The selkie gave a scream of rage. “Stop asking questions! How many of us must die to satisfy your stupid curiosity? All you have to do is wait out the year. . . . Is that too much to ask?”
“Yes!” the lass shouted. “It is too much!” Her outburst startled Fiona into silence once more. “Aren’t you a prisoner here? Don’t you want someone to free you?”
“You can’t help me; you’re just a silly human girl!”
“But I want to try!”
Clapping her hands to her ears, Fiona shook her head and left the room, slamming the door behind her.

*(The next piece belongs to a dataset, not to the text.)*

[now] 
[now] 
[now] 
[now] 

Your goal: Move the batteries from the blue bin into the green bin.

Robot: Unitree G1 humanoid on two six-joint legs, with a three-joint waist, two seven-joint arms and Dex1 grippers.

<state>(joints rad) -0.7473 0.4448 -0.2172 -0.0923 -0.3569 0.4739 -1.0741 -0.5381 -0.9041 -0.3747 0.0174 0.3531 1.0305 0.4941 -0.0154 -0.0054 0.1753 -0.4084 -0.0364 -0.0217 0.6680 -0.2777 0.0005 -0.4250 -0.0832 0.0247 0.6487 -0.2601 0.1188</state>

When Rollo came cautiously into the room after the selkie’s dramatic exit, he found his mistress pounding a pillow ferociously. He went and got the isbjørn again, who growled over Fiona’s harsh words and patted the lass heavily on the back.
The next day the minotaurus, Garth, brought the lass’s breakfast tray. The lass looked at him curiously, said good morning, and received a grunt in reply. She went down to the kitchen after she got dressed and asked the salamanders if there was anything new with the staff. They didn’t answer her. Nor did the brownie and pixie she found in the scullery. None of them would meet her eyes. None of them would talk to her.